В заключение еще раз несколько слов о взаимоотношении фибробластов и стволовых клеток, которым уделяется столько внимания в последнее время. Это исходно разные понятия, потому что стволовые клетки не имеют феномена старения при культивировании. Хотя связь между фибробластами и мезенхимальными стволовыми клетками была подтверждена многими исследователями, однако имелось мнение, что фибробласты при культивировании утрачивают способность к дифференцировке в другие типы клеток. В исследованиях последних лет это утверждение подвергается сомнению. Так было показано, что фибробласты потенциально могут приобретать свойства клеток скелетной мускулатуры, если трансплантируются в регенерирующую скелетную мышцу [9]. Количество публикаций, посвященных высокой пластичности культивируемых фибробластов, быстро увеличивается.
Все эти данные, а также положительный эффект применения препаратов фибробластов у пациентов указывает на высокий восстановительный потенциал аутогенных фибробластов для коррекции возрастных изменений кожи.
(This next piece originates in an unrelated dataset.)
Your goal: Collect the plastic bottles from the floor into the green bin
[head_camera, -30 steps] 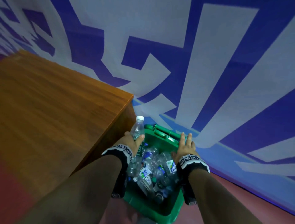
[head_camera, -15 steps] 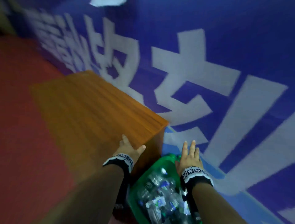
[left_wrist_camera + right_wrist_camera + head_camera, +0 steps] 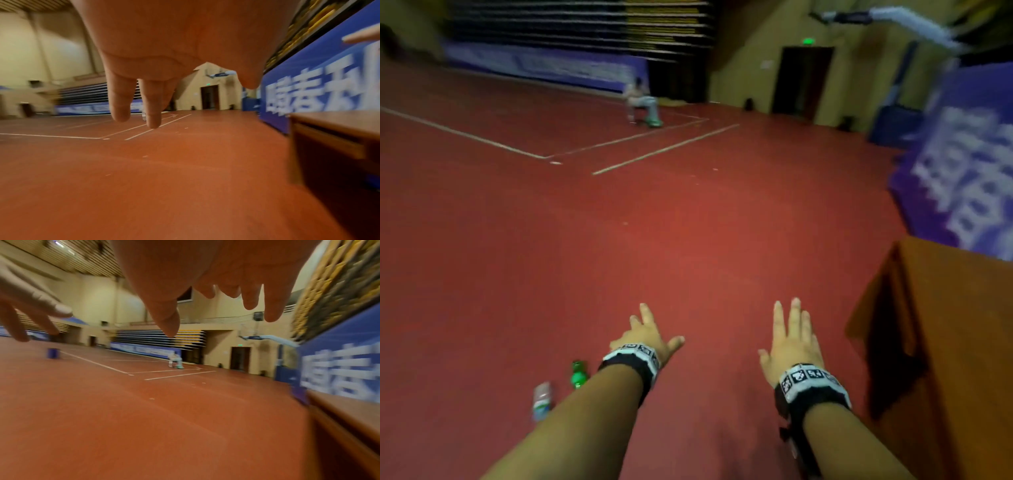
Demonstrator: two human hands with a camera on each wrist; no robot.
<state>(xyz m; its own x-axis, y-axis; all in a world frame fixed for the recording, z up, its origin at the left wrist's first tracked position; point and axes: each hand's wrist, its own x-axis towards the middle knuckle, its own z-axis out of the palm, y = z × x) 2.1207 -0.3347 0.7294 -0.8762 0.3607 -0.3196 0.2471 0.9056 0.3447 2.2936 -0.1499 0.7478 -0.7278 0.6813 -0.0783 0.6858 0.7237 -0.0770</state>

Дальнейшие исследования должны быть направлены на оптимизацию схемы терапии, дозы вводимых фибробластов и наблюдение в динамике для установления отдаленных результатов.

IV. ВЫВОДЫ

1. Отработан метод получения препаратов фибробластов из кожи человека, пригодный для применения в косметологии.
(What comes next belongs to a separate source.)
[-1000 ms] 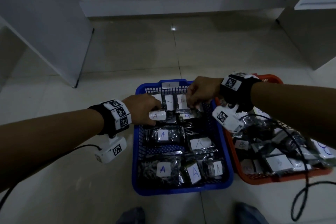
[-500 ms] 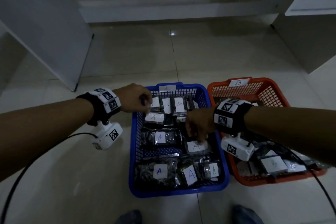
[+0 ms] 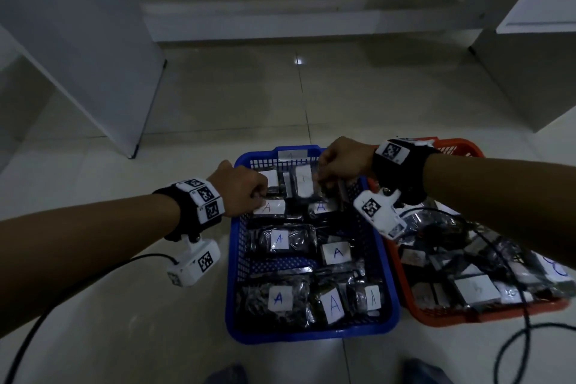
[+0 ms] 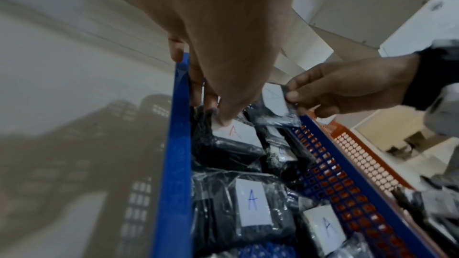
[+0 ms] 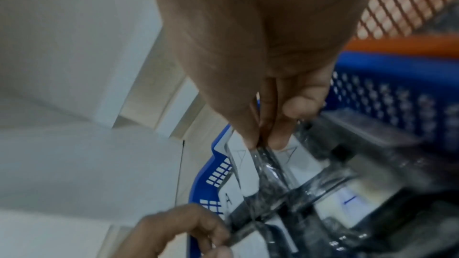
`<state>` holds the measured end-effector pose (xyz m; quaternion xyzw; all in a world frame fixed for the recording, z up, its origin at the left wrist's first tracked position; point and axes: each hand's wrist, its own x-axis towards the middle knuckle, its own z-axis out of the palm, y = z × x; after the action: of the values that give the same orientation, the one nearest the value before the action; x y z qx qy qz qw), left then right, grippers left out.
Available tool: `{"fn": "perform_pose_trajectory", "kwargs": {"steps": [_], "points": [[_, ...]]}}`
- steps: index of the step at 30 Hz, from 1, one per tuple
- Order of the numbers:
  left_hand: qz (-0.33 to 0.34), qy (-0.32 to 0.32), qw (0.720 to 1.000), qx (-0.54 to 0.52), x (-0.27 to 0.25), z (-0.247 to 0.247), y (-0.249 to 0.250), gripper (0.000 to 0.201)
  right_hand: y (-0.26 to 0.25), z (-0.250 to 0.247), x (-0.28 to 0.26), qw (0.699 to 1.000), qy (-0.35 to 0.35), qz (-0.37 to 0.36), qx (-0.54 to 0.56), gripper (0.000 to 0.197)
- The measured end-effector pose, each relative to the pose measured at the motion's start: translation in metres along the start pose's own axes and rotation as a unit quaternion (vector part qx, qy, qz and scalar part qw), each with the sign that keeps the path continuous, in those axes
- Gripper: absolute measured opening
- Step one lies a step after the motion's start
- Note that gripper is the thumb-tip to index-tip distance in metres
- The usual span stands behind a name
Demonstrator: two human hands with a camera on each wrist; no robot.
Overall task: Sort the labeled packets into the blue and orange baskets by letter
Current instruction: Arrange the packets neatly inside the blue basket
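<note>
- Since half a second ago, the right hand [image 3: 341,159] has lifted from the middle of the blue basket [image 3: 237,259] to its far end, while the left hand [image 3: 241,192] has stayed at the far left corner.
- Right hand: thumb and fingers pinch the top edge of a clear-wrapped packet [image 5: 270,168] standing among the upright ones at the back wall; its label is too blurred to read.
- Left hand: its fingers are curled down onto an "A" packet [image 3: 270,207] lying flat by the basket's left wall, pinching its near edge as far as I can see.
- Every readable label in the blue basket says A; the orange basket [image 3: 486,316] sits touching its right side, piled with packets of its own.
- Risks, to my eye: the wrap looks slick and the pinch is only on a thin edge, so the packet could slip out and topple its neighbours.
- Light is dim; a letter misread here would put a packet in the wrong basket.
- Trailing over the orange basket, the wrist cable [image 3: 511,262] could snag packets as the right arm swings across.
</note>
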<state>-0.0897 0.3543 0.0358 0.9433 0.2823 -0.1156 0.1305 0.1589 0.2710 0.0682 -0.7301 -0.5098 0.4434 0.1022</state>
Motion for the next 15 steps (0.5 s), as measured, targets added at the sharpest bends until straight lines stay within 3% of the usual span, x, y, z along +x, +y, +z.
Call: {"fn": "perform_pose_trajectory", "kwargs": {"steps": [2, 4, 11, 15], "points": [[-0.011, 0.001, 1.000, -0.024, 0.001, 0.001, 0.000, 0.014, 0.000, 0.004, 0.011, 0.995, 0.045, 0.029, 0.079, 0.016], [-0.024, -0.001, 0.999, -0.049, 0.001, 0.002, -0.001, 0.011, -0.001, 0.009, 0.022, 0.991, 0.040, 0.056, 0.112, 0.018], [-0.033, 0.006, 0.995, -0.097, 0.000, 0.005, -0.005, 0.012, -0.001, 0.021, 0.045, 0.994, 0.012, 0.100, 0.043, 0.025], [-0.027, 0.018, 0.994, -0.107, -0.001, 0.008, -0.007, 0.009, -0.001, 0.022, 0.048, 0.994, 0.036, 0.095, 0.040, 0.024]]}}
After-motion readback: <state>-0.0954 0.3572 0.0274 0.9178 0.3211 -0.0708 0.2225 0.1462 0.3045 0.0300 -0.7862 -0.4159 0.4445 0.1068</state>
2. Показано сохранение высокой способности к пролиферации фибробластов, полученных от взрослых доноров.
3. Проведены испытания по применения полученных препаратов для коррекции возрастных изменений кожи, показавшие значительный и стойкий положительный результат.
4. Полученные данные указывают на высокую перспективность применения культуры аутогенных фибробластов в терапевтической косметологии.

Литература
1. Friedenstein AJ, Petrakova KV, Kurolesova AI, Frolova GP . Heterotopic of bone marrow. Analysis of precursor cells for octeogenic and hematopoeietic tissue. Transplantation 1968;6:230-247.
2. Степанова ЛГ, Алексеев СБ, Згурский АА, Ломанова ГА, Шалунова НВ. Получение и характеристика нового штамма диплоидных клеток из эмбриональной ткани легкого человека. Цитология 1986;28(12):1373-1376.
3. Hayflick L, Moorhead PS. Exp Cell Res 1961;25:585-621.
4. Cristofalo VJ et al. Proc Natl Acad Sci U S A 1998Sept1;95(18):10614-10619.
5. Терехов СМ. Усовершенствованный метод клонирования диплоидных фибробластов человека. Цитология 1981;23(6):717-718.
6. Алексеев АА, Попов СВ. Комбустиология 1999;1.
7. Келлер Г, Себастиан Дж, Лакомбе Ю, Тофт К, Ласк Г, Ревазова Е. Сохранность инъецируемых аутологичных человеческих фибробластов. Бюл эксп биол мед 2000;130(8):203-206.
8. Freedland M et al. Ann Plast Surg 1995;35(3):290-296.
9. Salvatori G, Lattanzi L, Coletta M et al. J Cell Sci 1995;108:2733-2739.
10. Методические указания РД 42-28-10-89. Минздрав СССР, Москва 1989.